If the numbers don't match what they believe a bank should expect in the way of income, the authors determined those people were cheating on their taxes.
After declaring that any discrepancy in a bank decision must be due to rich people cheating on their taxes, they then generalized how such dramatic tax evasion could exist. They say the tax cheats tend to work in occupations that are least likely to leave a verifiable "paper trail" for tax collectors, though how they could then prove income to a bank is unclear. Greece has regulations requiring all businesses to issue receipts for transactions so it may track business taxes due. If a business doesn't comply, the customer can walk away without paying.
They assert that the majority of Greek Parliament members' professions correlate with the largest tax evaders. "Industry associations are strong. Parliament members face enormous loyalty pressure," suggests Adair Morse, a visiting assistant professor of finance at UC Berkeley and co-author of the paper "Tax Evasion Across Industries: Soft Credit Evidence from Greece".
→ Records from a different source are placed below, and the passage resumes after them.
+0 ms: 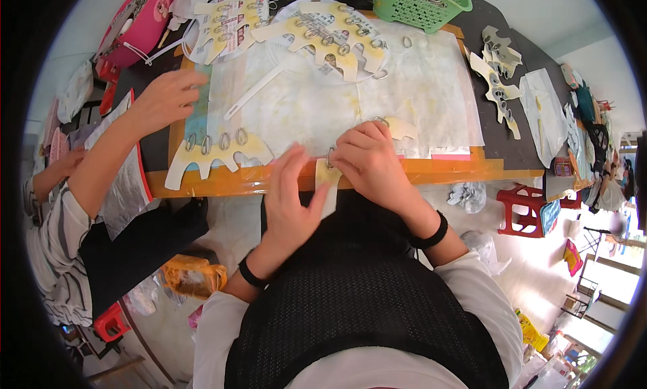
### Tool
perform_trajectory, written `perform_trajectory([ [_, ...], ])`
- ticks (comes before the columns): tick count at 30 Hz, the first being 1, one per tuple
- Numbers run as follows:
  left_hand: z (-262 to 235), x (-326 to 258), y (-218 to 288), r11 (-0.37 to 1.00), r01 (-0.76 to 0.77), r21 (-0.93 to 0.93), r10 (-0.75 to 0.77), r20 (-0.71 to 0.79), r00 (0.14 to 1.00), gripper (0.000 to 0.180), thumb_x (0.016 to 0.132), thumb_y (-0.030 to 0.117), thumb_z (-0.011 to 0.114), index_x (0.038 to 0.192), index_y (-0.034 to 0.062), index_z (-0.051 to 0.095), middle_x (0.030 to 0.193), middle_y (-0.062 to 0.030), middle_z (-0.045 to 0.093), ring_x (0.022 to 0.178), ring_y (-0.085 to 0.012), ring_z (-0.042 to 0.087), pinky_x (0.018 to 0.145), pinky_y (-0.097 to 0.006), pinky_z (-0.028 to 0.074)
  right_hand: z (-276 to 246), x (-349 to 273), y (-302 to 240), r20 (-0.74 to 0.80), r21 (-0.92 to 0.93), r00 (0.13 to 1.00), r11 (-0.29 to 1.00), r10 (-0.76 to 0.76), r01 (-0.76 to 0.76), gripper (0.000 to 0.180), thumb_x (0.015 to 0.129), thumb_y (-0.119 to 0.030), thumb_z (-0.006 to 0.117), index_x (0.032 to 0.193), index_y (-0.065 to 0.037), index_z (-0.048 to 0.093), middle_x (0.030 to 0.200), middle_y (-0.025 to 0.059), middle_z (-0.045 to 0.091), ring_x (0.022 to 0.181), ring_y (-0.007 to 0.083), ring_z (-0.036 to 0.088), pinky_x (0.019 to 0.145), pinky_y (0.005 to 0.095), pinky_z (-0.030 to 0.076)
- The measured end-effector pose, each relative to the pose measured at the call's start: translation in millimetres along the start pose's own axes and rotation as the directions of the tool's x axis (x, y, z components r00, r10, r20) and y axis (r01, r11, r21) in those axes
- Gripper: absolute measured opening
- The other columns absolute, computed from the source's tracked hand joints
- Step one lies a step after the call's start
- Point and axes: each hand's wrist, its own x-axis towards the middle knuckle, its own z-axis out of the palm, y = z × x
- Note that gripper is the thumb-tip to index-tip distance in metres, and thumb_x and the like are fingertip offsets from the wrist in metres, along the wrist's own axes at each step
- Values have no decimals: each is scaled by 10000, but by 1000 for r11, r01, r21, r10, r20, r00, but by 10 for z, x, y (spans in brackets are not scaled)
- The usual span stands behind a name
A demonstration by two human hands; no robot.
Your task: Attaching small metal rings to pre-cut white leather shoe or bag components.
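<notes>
At the near table edge, my right hand (372,161) pinches an oval metal ring (330,158) at the top of a cream-yellow cut strip (328,174). Beside the strip is my left hand (291,199), its fingers stretched and the thumb apart, close to or touching the strip's left side; exact contact is unclear. The strip's lower end hangs past the edge. Left of my hands lies a scalloped cream-yellow piece (221,154) with several rings standing along it. Another pale piece (402,128) with a ring shows behind my right hand.
White sheeting (431,85) covers the table, edged with orange tape (472,164). Far back, two round fans (276,55) carry more ringed pieces. A green basket (421,8) and pink basket (145,18) stand behind. At left, a co-worker's hand (168,99) hovers. Ringed pieces (499,92) lie right.
</notes>
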Motion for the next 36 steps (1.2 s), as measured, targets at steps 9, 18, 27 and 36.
perform_trajectory([
  [9, -41, 377, -137, 996, 91, 5, -90, 206, 974, 529, 741, 48, 763, 1228, 102, 564, 1058, -34, 706, 1294, -267, 511, 1176, -577, 55, 40, -26, -60, 73, -148, 996, 988, -41, 52, 86, 737, -49, 635, 820, -65, 616, 815, 48, 544, 855, 234, 522, 813, 403, 381],
  [18, -74, 362, -156, 983, -118, 140, 81, 244, 967, 56, 784, 44, 713, 798, 91, 685, 1094, 1, 661, 1287, -298, 503, 1130, -671, 91, -110, -53, -69, 27, 176, 1000, 984, 8, -13, 220, 696, 5, 646, 909, -49, 645, 877, 84, 584, 820, 276, 562, 753, 367, 442],
  [27, 11, 248, -196, 906, -326, 271, 315, 85, 945, 95, 762, 51, 716, 846, 96, 728, 1164, -67, 560, 1126, -267, 517, 1110, -626, 202, -170, 132, 33, 180, 83, 977, 991, -115, 102, 197, 716, -12, 667, 906, -64, 658, 860, 50, 580, 825, 243, 557, 731, 350, 457],
  [36, 1, 283, -178, 935, -266, 234, 239, 138, 961, 43, 774, 65, 717, 798, 86, 689, 916, 15, 671, 1136, -260, 560, 1119, -662, 147, -170, 182, 135, 288, -15, 930, 970, -228, 242, 168, 706, -78, 656, 873, -72, 635, 812, 27, 543, 797, 210, 540, 715, 330, 419],
])
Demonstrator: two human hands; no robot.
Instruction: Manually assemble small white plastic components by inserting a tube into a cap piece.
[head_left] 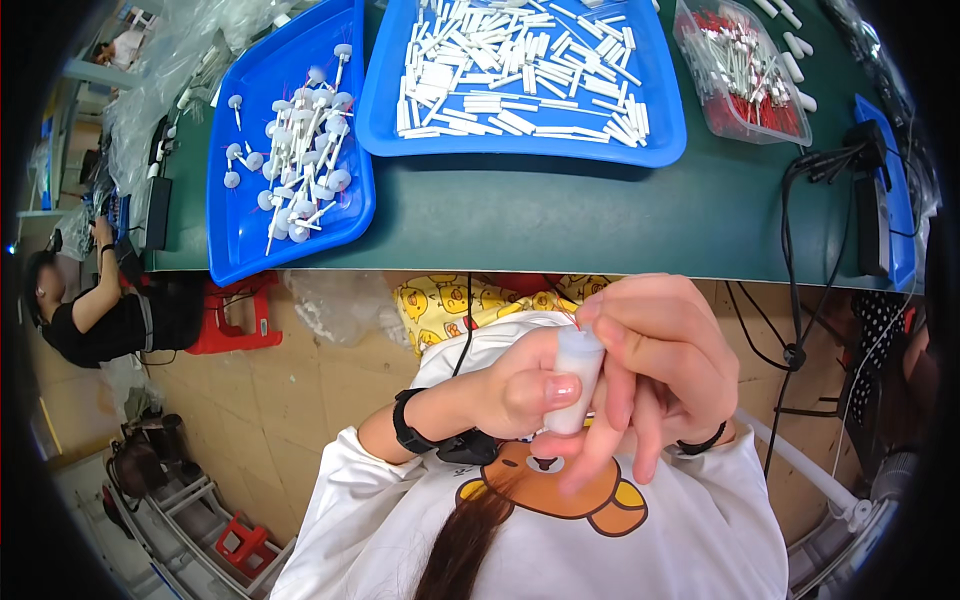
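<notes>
In front of my chest, my left hand (525,388) is wrapped round a small white cylinder (570,405), its thumb pressed on the side. The cylinder stands nearly upright, tilted a little, with a translucent bluish-white top. My right hand (672,350) is closed in a pinch at that top, thumb and forefinger together by a thin reddish wire (567,312). Its other fingers curl beside the cylinder and partly hide it. How the wire joins the cylinder is too small to tell.
Beyond my hands is a green table (500,225). A blue tray (366,205) holds white sticks with round caps; another blue tray (530,150) holds many white tubes. A clear box (755,132) contains red-wired parts. Black cables (790,225) hang at the right edge. A person (110,300) sits at left.
</notes>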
"The goal of the paper is to use our rich bank data to provide a country-representative estimate of tax evasion in aggregate and by occupation, and to offer analysis relating to factors that allow the tax evasion to persist. But we were also very aware that understanding who is paying taxes and who is not is important to the people of Greece. One might ponder how it can be a good thing that the higher-income professions 'tax evade' a higher proportion of this income."
Morse hopes the study's findings will encourage Greek policymakers to create incentives for more accurate income reporting such as paper trial mandates or occupation licenses for tax evading industries - how mandates and licenses are incentives are unclear to anyone not in economics, though it would explain most Greek finances.